Lots of helpful comments from people on my question about what to use as a good identifier of chemicals? I thought it might be useful to re-phrase what it was that I wanted because I think some of the comments, while important discussion points don’t really impinge directly on my current issue.
I have in mind a special type of page on our LaBLog system that will easily allow the generation of a post that describes a new bottle of material that comes into the lab. From a user perspective you want to enter the minimum amount of necessary information, probably a name, a company, perhaps a lot number and/or catalogue number to enable reordering. From the system perspective you want to try and grab as many different ways of describing the material as possible, including where appropriate SMILES, InChi, CML, or whatever. My question was, how do I provide a simple key that will enable the system to go off and find (if possible) these other identifiers. This isn’t really a database per se but a collection of descriptors on a page (although we would like to pull the data out and into a proper database at a later stage). CAS numbers are great because they are written on most bottles and are a well curated system. However I thought that the only way of converting from CAS to anything else was to go through a CAS service. Therefore I thought PubChem CID’s (or SID’s) might be a good way to do this.
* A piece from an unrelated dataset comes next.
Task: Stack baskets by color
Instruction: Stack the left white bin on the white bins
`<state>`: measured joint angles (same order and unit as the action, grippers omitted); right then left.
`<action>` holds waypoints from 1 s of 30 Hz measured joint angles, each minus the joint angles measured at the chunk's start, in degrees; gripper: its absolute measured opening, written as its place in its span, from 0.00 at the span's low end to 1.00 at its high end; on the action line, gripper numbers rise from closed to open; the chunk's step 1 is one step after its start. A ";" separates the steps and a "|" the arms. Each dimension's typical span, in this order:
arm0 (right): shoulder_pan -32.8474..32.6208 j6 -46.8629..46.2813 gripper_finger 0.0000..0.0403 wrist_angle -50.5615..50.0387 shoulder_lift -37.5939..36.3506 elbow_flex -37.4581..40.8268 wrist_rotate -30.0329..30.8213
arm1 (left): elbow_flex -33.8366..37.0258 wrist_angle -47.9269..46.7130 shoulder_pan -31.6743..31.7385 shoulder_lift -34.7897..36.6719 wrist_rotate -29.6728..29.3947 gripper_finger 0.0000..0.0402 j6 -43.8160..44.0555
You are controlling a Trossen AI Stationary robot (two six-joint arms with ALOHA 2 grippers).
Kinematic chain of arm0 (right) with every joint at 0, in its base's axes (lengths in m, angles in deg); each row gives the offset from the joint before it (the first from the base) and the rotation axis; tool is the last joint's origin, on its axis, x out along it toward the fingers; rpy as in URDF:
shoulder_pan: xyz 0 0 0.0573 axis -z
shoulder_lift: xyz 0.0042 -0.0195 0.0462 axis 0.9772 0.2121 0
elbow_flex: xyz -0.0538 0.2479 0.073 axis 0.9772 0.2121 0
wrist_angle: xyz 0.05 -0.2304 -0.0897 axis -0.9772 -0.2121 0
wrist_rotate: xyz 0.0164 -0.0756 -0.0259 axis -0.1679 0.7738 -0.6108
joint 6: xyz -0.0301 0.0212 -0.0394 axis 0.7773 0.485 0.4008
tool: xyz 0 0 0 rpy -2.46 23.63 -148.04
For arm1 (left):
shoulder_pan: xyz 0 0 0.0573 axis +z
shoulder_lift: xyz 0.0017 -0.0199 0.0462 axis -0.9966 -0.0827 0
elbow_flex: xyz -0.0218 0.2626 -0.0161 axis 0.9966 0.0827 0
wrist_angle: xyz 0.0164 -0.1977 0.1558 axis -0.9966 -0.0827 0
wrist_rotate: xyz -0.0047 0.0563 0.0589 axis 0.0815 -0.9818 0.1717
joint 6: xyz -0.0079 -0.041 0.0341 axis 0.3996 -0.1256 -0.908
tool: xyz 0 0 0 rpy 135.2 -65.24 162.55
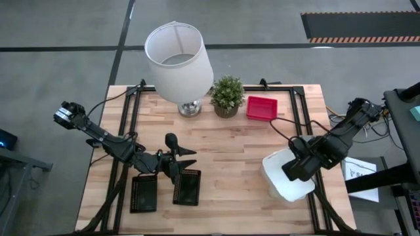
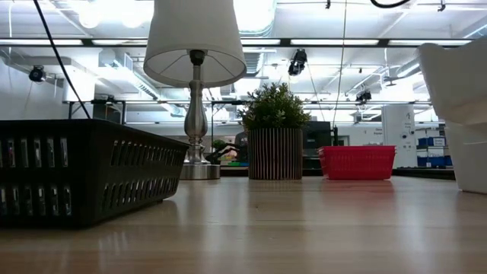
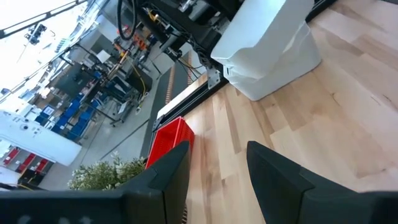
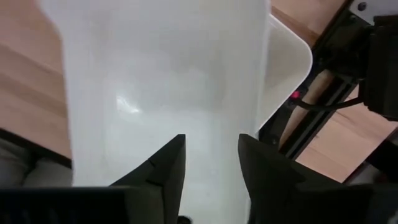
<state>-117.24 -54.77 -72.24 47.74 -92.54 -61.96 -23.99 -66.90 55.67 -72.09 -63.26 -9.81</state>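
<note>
White baskets (image 1: pixel 287 176) nested under right tool (image 1: pixel 293 169); fingers parted.

On the tabletop (image 1: pixel 230 147): two black baskets (image 1: pixel 144 194) (image 1: pixel 187 187) side by side, one red basket (image 1: pixel 262 107), a stack of white baskets (image 1: pixel 285 177) whose number cannot be told, one lamp (image 1: pixel 178 62) and one potted plant (image 1: pixel 227 96). Two robot arms work it.
</note>
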 joint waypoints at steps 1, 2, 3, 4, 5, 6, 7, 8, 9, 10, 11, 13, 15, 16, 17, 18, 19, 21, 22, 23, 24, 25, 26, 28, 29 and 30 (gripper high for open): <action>0.00 0.01 0.34 0.04 0.00 -0.34 0.14 | -0.01 0.15 -0.01 0.00 0.00 0.36 0.22; 0.00 0.12 0.34 0.02 0.00 -0.73 0.28 | 0.00 0.59 -0.01 0.00 0.02 0.36 0.37; 0.00 0.57 0.33 0.00 0.00 -1.12 0.26 | 0.03 1.17 -0.02 0.00 0.02 0.36 0.46; 0.00 1.21 0.33 -0.06 0.04 -1.63 0.33 | 0.04 1.68 -0.01 0.00 0.02 0.36 0.70; 0.00 2.38 0.33 -0.03 0.04 -2.16 0.41 | 0.04 2.10 -0.02 0.02 0.03 0.36 1.17; 0.00 3.83 0.32 0.12 0.04 -2.68 0.41 | 0.06 2.50 -0.02 0.02 0.04 0.36 1.80; 0.00 6.11 0.32 0.38 0.04 -3.14 0.44 | 0.08 2.98 -0.02 -0.03 0.04 0.36 2.16; -0.01 8.97 0.32 1.08 0.04 -3.53 0.62 | 0.06 3.40 -0.02 -0.21 0.04 0.36 2.86; -0.02 12.05 0.32 2.46 0.04 -3.70 0.94 | -0.02 3.50 -0.02 -0.32 0.04 0.36 3.33; -0.16 15.38 0.32 4.35 0.04 -3.71 1.00 | -0.03 3.55 -0.10 -0.36 0.06 0.36 3.50; -0.49 18.90 0.32 6.47 0.04 -3.61 1.04 | 0.03 3.94 -0.15 -0.37 0.10 0.36 3.77; -1.56 24.17 0.32 11.63 0.49 -3.18 1.00 | 0.04 4.97 -0.15 -0.71 0.26 0.36 5.50; -2.86 27.84 0.33 14.95 1.37 -3.14 0.84 | 0.02 4.88 -0.33 -1.10 0.28 0.36 6.73; -3.68 29.08 0.34 15.60 2.01 -3.14 0.39 | 0.02 5.40 -0.42 -1.44 0.28 0.36 7.43; -4.65 29.76 0.35 15.49 2.66 -3.24 -0.08 | 0.02 6.40 -0.43 -1.77 0.28 0.36 7.83; -5.81 30.35 0.36 15.33 3.41 -3.37 -0.48 | 0.02 7.16 -0.43 -2.03 0.28 0.36 7.96; -7.09 31.11 0.36 15.35 4.06 -3.43 -0.76 | 0.02 7.95 -0.43 -2.41 0.27 0.36 7.98; -9.89 32.76 0.38 15.36 5.34 -3.47 -1.07 | 0.02 9.30 -0.43 -3.09 0.27 0.36 7.98; -11.27 33.38 0.39 15.31 5.96 -3.47 -1.09 | 0.02 10.16 -0.43 -3.46 0.27 0.36 7.96; -12.51 33.93 0.39 15.34 6.50 -3.47 -1.07 | -0.10 10.81 -0.43 -3.82 0.25 0.36 7.96; -13.62 34.09 0.39 15.32 6.92 -3.47 -1.07 | -0.36 10.91 -0.43 -4.05 0.26 0.36 7.96; -14.74 34.10 0.39 15.32 7.29 -3.47 -0.84 | -0.57 11.16 -0.43 -4.22 0.26 0.36 7.96; -15.69 34.09 0.39 15.28 7.56 -3.48 -0.24 | -0.78 11.59 -0.43 -4.38 0.24 0.36 7.96; -17.64 34.09 0.38 15.00 7.61 -3.49 1.50 | -1.29 12.23 -0.43 -4.56 0.25 0.36 7.96; -18.55 34.08 0.37 15.00 7.59 -3.49 2.57 | -1.48 12.27 -0.43 -4.63 0.23 0.36 7.96; -19.27 34.11 0.37 14.80 7.59 -3.49 3.58 | -1.67 12.35 -0.43 -4.79 0.22 0.36 7.96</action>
<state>-136.51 -20.67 -57.45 55.34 -96.03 -58.38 -25.66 -54.56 55.23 -76.87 -63.05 -1.85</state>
So from my perspective a lot of the technical issues with substances versus chemicals versus structures aren’t so important. All I want is to, on a best efforts basis, pull down as many other descriptors as possible to expose in the post. For some things (e.g. yeast extract) the issues of substances versus compounds (not to mention supplier) get right out of hand (I am slightly bemused that it has a CAS number, and there are multiple SID’s in PubChem). Certainly it ain’t going to have an InChi. But if you try and get nothing it doesn’t really matter. Also we are dealing here with common materials. If as Dan Zaharevitz points out, we were dealing with compounds from synthetic chemists we would get into serious trouble, but in this case I think we could rely on our collaborating chemists to get InChi’s/SMILES/CML correct and use those directly. In the ideal Open Notebook Science world we would simply point to their lab books anyway.
So the fundamental issue for me; is there something written on the bottle of material that we can use as a convenient search key to pull down as many other descriptors as we can?
Now I am with Antony Williams on this, if CAS got its act together and made their numbers an open standard then that would be the best solution. It is curated and all pervasive as an identifier. Both Antony and Rich Apodaca have pointed out that I was wrong to say that CAS numbers aren’t in PubChem (and Rich pointed to two useful posts [1], [2] on how to get into PubChem using CAS numbers). So actually, my problem is probably solved by an application of Rich’s instructions on hacking PubChem (even if it turns out we have to download the entire database). The issue here is whether they will stay there or whether they may in the end get pulled.
I do think that for my purposes that PubChem CID’s and SID’s will do the job in this specific case. However as has been pointed out there are issues with reliability and curation. So I will accept that it is probably too early to start suggesting that suppliers label their bottles with PubChem IDs. This may happen anyway (Aldrich seem to have them in the catalogue at least; haven’t been able to check a bottle yet) in the longer term and I guess we have to wait and see what happens.
Peter Murray-Rust has also updated with a series of posts [1], [2], [3] around the issues of chemical substance identity, CAS, Wikipedia et al. Peter Suber has aggregated many of the related posts together. And Glyn Moody has called us to the barricades.